* _YOUR ASSIGNMENT_
Up to and including the line that contains "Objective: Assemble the", reproduce every line exactly, beginning with the first line below.

____ WORKING DATA

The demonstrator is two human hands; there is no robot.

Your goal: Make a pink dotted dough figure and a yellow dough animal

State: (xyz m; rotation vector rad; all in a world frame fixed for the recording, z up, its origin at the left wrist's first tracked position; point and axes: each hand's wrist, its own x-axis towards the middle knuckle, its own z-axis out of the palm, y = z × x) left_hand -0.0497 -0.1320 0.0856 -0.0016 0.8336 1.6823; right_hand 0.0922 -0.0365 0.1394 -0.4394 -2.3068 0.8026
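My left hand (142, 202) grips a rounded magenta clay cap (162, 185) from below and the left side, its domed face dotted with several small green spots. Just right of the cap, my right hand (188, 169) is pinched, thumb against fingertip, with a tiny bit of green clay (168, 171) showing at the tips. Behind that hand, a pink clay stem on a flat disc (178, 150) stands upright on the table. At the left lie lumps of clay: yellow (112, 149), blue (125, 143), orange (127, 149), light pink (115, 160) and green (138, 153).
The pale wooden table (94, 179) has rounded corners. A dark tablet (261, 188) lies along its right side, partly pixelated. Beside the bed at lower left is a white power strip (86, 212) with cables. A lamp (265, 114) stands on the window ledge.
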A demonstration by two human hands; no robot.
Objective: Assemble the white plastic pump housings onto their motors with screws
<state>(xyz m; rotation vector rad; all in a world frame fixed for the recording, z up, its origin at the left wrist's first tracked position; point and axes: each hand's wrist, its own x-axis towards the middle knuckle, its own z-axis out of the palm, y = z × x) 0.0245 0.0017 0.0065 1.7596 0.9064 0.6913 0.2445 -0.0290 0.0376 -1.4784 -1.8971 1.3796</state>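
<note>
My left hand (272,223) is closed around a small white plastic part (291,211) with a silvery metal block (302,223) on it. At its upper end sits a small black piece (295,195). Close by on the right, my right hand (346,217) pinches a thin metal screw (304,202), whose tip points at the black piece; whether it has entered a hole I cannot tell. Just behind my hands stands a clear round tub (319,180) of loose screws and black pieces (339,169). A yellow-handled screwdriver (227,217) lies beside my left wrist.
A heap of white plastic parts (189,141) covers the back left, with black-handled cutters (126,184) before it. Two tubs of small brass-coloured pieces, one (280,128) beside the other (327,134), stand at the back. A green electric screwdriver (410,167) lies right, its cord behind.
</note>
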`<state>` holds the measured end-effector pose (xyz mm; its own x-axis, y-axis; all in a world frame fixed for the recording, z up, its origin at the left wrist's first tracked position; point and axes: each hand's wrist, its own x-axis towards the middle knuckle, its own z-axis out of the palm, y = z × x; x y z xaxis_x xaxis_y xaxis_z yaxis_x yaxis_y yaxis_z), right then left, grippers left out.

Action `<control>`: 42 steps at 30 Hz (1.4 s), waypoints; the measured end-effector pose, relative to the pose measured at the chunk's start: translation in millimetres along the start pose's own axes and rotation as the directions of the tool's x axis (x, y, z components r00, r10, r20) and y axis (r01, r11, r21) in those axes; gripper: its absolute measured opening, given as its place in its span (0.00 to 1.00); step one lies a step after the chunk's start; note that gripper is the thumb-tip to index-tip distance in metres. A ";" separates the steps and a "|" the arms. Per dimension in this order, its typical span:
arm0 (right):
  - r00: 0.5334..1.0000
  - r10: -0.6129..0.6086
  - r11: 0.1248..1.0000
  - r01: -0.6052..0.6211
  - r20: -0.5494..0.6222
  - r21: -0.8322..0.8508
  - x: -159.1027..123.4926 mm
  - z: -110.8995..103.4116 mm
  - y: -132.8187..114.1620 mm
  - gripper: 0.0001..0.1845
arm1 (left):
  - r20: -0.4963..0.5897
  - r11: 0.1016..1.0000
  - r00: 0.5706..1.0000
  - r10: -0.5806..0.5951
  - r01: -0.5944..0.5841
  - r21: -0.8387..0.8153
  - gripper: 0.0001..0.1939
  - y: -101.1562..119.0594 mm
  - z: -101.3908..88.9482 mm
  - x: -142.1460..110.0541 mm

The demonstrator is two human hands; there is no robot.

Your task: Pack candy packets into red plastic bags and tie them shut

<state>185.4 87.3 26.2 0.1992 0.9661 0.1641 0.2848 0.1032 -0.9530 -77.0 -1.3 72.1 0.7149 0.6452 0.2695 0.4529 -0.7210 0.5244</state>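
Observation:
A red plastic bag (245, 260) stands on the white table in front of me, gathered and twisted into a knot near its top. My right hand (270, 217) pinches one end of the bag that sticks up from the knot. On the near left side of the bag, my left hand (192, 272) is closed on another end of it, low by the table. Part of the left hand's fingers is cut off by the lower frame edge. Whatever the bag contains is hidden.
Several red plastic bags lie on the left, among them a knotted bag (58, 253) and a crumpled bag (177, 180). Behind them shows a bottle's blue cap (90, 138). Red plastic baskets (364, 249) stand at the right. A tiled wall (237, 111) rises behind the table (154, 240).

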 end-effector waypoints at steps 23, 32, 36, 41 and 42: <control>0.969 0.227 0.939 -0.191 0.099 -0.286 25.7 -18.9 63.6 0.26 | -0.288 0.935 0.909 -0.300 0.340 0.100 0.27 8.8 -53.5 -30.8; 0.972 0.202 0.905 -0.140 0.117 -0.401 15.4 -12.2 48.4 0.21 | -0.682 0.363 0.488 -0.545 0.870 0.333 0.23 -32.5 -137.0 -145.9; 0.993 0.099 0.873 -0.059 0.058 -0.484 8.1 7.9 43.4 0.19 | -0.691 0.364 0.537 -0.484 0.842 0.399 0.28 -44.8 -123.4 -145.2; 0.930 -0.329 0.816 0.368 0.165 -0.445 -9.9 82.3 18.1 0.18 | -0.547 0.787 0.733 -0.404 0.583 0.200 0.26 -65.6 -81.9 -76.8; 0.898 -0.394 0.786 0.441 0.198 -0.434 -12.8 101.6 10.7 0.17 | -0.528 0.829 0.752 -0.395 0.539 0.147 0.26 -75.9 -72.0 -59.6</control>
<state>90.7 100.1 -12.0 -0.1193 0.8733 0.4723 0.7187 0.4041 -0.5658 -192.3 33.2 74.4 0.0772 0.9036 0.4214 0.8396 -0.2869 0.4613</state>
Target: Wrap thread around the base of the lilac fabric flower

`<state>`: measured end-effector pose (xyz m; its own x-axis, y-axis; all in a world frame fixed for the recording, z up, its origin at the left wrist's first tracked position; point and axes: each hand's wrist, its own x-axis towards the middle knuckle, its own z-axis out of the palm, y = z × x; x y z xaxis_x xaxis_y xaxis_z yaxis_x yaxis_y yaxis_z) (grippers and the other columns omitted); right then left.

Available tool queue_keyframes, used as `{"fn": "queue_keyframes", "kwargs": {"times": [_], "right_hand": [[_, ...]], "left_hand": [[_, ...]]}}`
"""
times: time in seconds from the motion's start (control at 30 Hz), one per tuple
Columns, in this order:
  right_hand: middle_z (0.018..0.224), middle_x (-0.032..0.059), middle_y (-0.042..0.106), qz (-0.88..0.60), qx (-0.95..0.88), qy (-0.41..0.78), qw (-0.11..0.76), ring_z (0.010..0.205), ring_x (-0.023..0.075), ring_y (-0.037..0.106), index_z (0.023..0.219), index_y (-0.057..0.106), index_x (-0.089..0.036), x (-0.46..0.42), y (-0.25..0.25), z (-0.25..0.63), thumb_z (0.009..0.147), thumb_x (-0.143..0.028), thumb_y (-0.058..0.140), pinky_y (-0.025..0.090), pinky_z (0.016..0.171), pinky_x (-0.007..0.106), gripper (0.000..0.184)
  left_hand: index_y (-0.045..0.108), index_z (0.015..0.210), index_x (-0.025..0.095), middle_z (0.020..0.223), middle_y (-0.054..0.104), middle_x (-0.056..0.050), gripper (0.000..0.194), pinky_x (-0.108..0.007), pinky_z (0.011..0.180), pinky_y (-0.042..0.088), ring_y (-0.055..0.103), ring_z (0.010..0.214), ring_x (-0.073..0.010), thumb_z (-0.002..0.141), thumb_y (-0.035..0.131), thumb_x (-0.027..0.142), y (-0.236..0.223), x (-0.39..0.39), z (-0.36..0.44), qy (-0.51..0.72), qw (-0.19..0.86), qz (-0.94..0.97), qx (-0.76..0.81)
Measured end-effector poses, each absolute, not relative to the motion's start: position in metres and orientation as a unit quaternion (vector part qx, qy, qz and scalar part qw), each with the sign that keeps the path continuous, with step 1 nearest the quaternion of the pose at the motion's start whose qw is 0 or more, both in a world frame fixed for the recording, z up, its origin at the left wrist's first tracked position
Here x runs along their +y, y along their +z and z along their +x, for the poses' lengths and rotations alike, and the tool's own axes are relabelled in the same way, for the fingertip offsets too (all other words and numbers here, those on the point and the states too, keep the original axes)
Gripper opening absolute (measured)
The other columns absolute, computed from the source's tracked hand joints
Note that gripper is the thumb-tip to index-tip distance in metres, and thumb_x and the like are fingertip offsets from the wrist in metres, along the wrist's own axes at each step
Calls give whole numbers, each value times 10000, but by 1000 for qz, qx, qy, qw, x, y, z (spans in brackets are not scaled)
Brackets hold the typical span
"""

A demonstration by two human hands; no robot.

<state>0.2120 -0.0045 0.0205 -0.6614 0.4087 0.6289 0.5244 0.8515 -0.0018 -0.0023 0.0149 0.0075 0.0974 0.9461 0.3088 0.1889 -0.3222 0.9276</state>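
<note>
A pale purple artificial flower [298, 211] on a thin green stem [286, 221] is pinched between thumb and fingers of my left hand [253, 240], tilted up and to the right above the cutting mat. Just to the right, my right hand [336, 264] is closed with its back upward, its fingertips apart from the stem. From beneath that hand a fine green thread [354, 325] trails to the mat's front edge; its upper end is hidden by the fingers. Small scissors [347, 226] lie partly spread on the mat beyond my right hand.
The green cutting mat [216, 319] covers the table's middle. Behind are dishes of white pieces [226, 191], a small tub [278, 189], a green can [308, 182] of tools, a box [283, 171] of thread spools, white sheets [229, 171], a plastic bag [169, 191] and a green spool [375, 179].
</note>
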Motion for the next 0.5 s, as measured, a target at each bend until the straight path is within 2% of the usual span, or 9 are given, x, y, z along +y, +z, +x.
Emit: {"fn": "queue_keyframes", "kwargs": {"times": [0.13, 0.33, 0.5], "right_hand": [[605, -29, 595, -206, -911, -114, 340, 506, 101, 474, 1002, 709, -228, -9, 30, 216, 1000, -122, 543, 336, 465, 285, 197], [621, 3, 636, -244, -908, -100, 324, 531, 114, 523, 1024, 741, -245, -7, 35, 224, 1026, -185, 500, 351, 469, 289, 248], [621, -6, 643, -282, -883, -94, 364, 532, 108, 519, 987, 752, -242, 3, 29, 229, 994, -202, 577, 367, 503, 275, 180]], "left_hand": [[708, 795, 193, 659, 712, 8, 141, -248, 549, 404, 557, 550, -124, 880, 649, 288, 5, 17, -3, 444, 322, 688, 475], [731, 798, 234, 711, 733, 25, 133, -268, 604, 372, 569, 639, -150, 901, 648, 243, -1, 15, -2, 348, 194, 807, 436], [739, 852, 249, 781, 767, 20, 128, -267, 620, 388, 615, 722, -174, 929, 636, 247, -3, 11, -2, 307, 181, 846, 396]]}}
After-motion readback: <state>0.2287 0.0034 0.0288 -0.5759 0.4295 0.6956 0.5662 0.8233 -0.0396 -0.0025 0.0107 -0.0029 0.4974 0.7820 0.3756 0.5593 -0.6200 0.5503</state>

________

* _OUTPUT_
The demonstrator is two human hands; there is no robot.

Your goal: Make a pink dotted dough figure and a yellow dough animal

State: (xyz m; rotation vector rad; all in a world frame fixed for the recording, z up, its origin at the left wrist's first tracked position; point and axes: each hand's wrist, its own x-axis towards the middle knuckle, its own z-axis out of the palm, y = z × x) left_hand -0.0497 -0.1320 0.0856 -0.0016 0.8336 1.6823; right_hand 0.0922 -0.0365 0.1394 -0.4394 -2.3068 0.8026
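My left hand (142, 202) grips a rounded magenta clay cap (162, 185) from below and the left side, its domed face dotted with several small green spots. Just right of the cap, my right hand (188, 169) is pinched, thumb against fingertip, with a tiny bit of green clay (168, 171) showing at the tips. Behind that hand, a pink clay stem on a flat disc (178, 150) stands upright on the table. At the left lie lumps of clay: yellow (112, 149), blue (125, 143), orange (127, 149), light pink (115, 160) and green (138, 153).
The pale wooden table (94, 179) has rounded corners. A dark tablet (261, 188) lies along its right side, partly pixelated. Beside the bed at lower left is a white power strip (86, 212) with cables. A lamp (265, 114) stands on the window ledge.
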A demonstration by two human hands; no robot.
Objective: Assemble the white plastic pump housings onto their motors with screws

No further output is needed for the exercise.